TASK DESCRIPTION - To complete this task, print all the data below exactly but leave out the images.

PROVIDED MATERIAL -
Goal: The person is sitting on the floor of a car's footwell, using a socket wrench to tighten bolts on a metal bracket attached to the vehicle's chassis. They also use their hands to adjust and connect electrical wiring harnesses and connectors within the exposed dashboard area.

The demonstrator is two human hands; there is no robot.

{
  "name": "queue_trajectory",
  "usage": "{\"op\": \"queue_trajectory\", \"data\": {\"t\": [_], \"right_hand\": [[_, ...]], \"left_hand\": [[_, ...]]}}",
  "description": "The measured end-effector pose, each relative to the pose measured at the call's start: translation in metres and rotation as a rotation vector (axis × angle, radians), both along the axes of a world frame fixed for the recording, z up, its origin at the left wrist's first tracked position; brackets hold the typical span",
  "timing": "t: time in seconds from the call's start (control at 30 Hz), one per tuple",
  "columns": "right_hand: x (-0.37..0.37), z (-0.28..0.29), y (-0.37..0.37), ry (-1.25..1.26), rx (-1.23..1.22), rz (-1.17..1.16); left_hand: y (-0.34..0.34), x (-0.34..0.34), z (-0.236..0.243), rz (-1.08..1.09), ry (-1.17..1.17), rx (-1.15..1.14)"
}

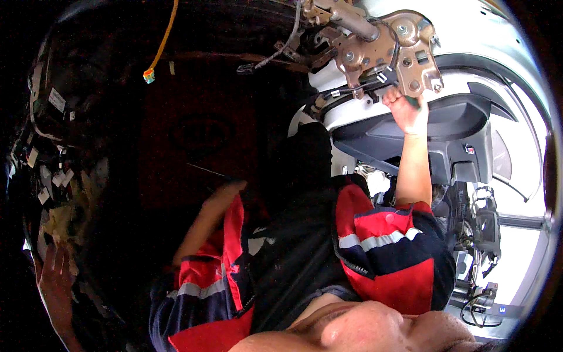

THE COMPLETED TASK -
Goal: The person is sitting on the floor of a car's footwell, using a socket wrench to tighten bolts on a metal bracket attached to the vehicle's chassis. They also use their hands to adjust and connect electrical wiring harnesses and connectors within the exposed dashboard area.

The demonstrator is two human hands; there is no robot.

{
  "name": "queue_trajectory",
  "usage": "{\"op\": \"queue_trajectory\", \"data\": {\"t\": [_], \"right_hand\": [[_, ...]], \"left_hand\": [[_, ...]]}}",
  "description": "The measured end-effector pose, each relative to the pose measured at the call's start: translation in metres and rotation as a rotation vector (axis × angle, radians), both along the axes of a world frame fixed for the recording, z up, its origin at the left wrist's first tracked position; brackets hold the typical span",
  "timing": "t: time in seconds from the call's start (control at 30 Hz), one per tuple",
  "columns": "right_hand: x (-0.37..0.37), z (-0.28..0.29), y (-0.37..0.37), ry (-1.25..1.26), rx (-1.23..1.22), rz (-1.17..1.16); left_hand: y (-0.34..0.34), x (-0.34..0.34), z (-0.236..0.243), rz (-1.08..1.09), ry (-1.17..1.17), rx (-1.15..1.14)"
}

Nothing else is part of this exercise.